Le ministère public a longuement procédé à la lecture de plusieurs extraits des conversations de Kamel A. avec ses complices. “L’implication de monsieur A. est claire dans ces conversations”, a affirmé le procureur. Il est chargé d’un rôle dirigeant. Ce n’est pas la personne la plus haut placée, mais il donne des instructions.”
Et l’accusation de rappeler que lors des perquisitions menées aux quatre adresses du prévenu et de sa femme, Naïma A., également inquiétée dans ce dossier, de l’argent liquide en grande quantité et un vaste laboratoire de faux documents avaient été découverts.
En cavale, Kamel A. continue d’organiser des trafics entre l’Amérique Latine et l’Europe. “Je le considère comme un des organisateurs des importations, de la gestion des labos et des exportations”, a expliqué le parquet.
Après avoir rappelé que l’homme avait déjà été condamné à cinq ans de prison pour des faits de même nature, le ministère public a requis une peine de 15 ans pour avoir dirigé une organisation criminelle active dans le trafic de stupéfiants. Dix-huit mois de prisons ont également été demandés pour détention d’armes prohibées et 3 ans pour l’implication de Kamel A. dans le laboratoire de faux documents.
Quatre ans requis contre Naïma A.
Le ministère public reproche d’abord à Naïma A. d’avoir sous-loué et meublé un appartement à d’autres prévenus impliqués dans la fabrication et le trafic de cocaïne. Lors des perquisitions menées dans le logement, 300.000 euros en liquide et des “pains” de cocaïne avaient été découverts. Dans son lieu de vie, une maison en Région bruxelloise, des bidons de produits chimiques pouvant servir à la confection de drogue ont aussi été retrouvés.
Mais le procureur a également insisté sur les mouvements suspects constatés sur les comptes de la prévenue. En tout, plus de 115.000 euros en espèces auraient transité par ses deux comptes bancaires avant d’être utilisés pour payer les loyers et les charges de ses trois biens immobiliers. Naïma A. est en aveu d’avoir reçu de l’argent de son mari mais affirme qu’elle pensait que ces revenus venaient de la revente de cigarettes. Des transferts de fonds suspects vers le Paraguay et l’Espagne, entre autres, ont aussi été détectés.
“Elle a apporté une aide en connaissance de cause”, a affirmé le parquet. “Même si elle pensait vraiment qu’il ne s’agissait que de cigarettes, cela reste illégal. Madame savait donc que cet argent était illicite. On a un faisceau d’éléments qui montre qu’elle était au courant.

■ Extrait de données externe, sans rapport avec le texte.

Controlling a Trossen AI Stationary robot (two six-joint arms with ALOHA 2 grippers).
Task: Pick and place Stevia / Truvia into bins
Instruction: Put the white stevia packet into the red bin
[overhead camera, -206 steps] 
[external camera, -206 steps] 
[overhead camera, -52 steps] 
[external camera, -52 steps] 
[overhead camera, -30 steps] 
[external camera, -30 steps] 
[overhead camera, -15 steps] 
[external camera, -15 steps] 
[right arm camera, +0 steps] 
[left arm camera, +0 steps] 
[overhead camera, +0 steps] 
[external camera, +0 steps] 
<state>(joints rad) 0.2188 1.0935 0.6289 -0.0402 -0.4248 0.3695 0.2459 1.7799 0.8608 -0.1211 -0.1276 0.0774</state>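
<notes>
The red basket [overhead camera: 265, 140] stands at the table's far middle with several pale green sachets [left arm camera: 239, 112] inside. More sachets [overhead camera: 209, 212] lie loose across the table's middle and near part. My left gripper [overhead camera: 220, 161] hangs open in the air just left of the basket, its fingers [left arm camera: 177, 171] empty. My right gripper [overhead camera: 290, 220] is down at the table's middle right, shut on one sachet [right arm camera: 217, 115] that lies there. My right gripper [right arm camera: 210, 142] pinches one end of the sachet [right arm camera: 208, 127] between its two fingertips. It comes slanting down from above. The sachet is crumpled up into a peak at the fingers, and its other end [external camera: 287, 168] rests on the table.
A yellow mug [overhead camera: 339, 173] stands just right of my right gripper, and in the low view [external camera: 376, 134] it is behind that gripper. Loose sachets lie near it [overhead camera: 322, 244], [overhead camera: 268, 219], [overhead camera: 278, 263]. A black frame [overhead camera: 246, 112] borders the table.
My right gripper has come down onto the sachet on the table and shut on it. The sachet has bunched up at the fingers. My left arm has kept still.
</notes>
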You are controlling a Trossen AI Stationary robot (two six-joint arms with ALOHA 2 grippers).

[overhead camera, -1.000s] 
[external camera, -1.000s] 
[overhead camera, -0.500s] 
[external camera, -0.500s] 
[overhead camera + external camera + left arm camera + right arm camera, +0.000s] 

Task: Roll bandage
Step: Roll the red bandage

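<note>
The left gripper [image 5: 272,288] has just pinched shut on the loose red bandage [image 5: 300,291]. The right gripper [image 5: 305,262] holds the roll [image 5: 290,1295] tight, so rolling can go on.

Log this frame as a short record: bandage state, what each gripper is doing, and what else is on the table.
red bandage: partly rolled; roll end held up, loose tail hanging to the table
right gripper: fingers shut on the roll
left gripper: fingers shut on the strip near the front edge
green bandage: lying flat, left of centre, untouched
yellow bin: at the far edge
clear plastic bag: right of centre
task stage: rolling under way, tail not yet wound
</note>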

Elle prend part aux discussions de Kamel A., elle pose des questions…”
“Elle a eu un rôle important, elle doit donc être sanctionnée de façon sévère, d’autant plus qu’elle ne prend pas ses responsabilités et se présente comme une victime de son mari”, a ajouté le procureur.
Et ce dernier de réclamer une peine de quatre ans d’emprisonnement en s’opposant à un sursis. Une amende, une confiscation et la saisie de l’un des biens immobiliers de la prévenue ont en outre été demandés.